By David Lawder and Pete Schroeder
WASHINGTON (Reuters) - U.S. Treasury Secretary Scott Bessent said on Wednesday his department will play a greater role in banking regulation to better balance costs and benefits and ensure that lenders can finance growth in the U.S. economy.
In prepared remarks to an American Bankers Association conference, Bessent called for "commonsense principles" in banking regulations to ease burdens, especially for community banks that have had to deal with rules tailored for larger institutions.

Bessent said Treasury's stronger involvement in crafting bank regulation would be achieved through the Financial Stability Oversight Council, which meets regularly and includes the heads of the Federal Reserve and other bank regulators.

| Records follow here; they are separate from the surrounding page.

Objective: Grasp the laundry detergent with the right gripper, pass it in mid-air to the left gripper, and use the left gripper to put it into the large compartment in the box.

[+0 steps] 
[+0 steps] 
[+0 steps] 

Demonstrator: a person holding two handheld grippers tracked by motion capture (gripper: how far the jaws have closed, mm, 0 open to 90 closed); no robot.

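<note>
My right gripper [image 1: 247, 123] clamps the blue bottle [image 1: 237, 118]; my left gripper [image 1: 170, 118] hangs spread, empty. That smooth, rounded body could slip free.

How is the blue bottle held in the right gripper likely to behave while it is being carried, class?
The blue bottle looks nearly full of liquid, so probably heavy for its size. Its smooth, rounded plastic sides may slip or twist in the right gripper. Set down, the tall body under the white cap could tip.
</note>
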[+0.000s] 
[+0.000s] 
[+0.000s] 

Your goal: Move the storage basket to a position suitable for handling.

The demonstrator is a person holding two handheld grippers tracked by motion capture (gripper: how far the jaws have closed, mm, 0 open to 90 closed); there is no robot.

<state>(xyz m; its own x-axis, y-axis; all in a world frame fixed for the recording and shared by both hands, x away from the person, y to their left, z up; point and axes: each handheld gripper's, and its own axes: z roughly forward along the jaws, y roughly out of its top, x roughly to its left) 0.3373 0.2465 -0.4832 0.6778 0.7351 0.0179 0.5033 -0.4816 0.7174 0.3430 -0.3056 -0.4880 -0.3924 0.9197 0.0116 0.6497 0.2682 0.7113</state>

He also said he would use the President's Working Group on Capital Markets, a smaller committee that studies financial trends and has sometimes met during financial crises. Treasury engagement with individual regulators, such as the Office of the Comptroller of the Currency or the Federal Deposit Insurance Corporation, is another tool for this.
In the past, bank regulators have exercised vast powers on almost every aspect of daily life - but without meaningful accountability to the American people," Bessent said. "Most glaringly, regulation through supervision has too often taken place behind a veil of secrecy that precludes scrutiny by the public and their elected officials."
Bessent's remarks were short on specific proposed changes to banking regulations or capital requirements, but he said that the Trump administration would look at the capital buffer framework for large banks to ensure that it's consistent with law and acts as an appropriate backstop.
He said that his principles for regulation should derive from a clear statutory mandate, including safety and soundness, mitigating risk and consumer protection.
"Second regulation should be efficient. That means regulations should strike an appropriate balance between costs and benefits," Bessent said, adding that regulators themselves needed efficiency in their budget and staffing.
MORE TAILORED REGULATION
Bessent said that regulation should be fair and applied evenly across entities.
"The Treasury Department intends to drive a change in the culture of supervision through improvements to examination procedures, enhanced monitoring of examiners' compliance with those procedures, and more realistic processes for appealing supervisory findings," Bessent said. "Perhaps the most consequential step would be to define 'unsafe and unsound' by rule using more objective measures rooted in financial risk."
He said he would be particularly focused on a more tailored regulation of community banks that have struggled with "undue compliance burdens" that require heavy investments in technology.
"For the last four decades, Wall Street has grown wealthier than ever before. And it can continue to grow and do well," Bessent said. But for the next four years, it's Main Street's turn" to drive investment.
Bessent also criticized the Basel Committee's Endgame standards, saying that in his opinion, this was not the right starting point for U.S. regulatory modernization.
"We need to take a different approach. We should not outsource decision making for the United States to international bodies," he said, adding that the U.S. should conduct an analysis tailored to its interests, and the U.S. can "borrow selectively from the Basel Endgame standards.
Bessent's prepared remarks made no mention of President Donald Trump's tariffs on global trading partners or their impact on financial markets.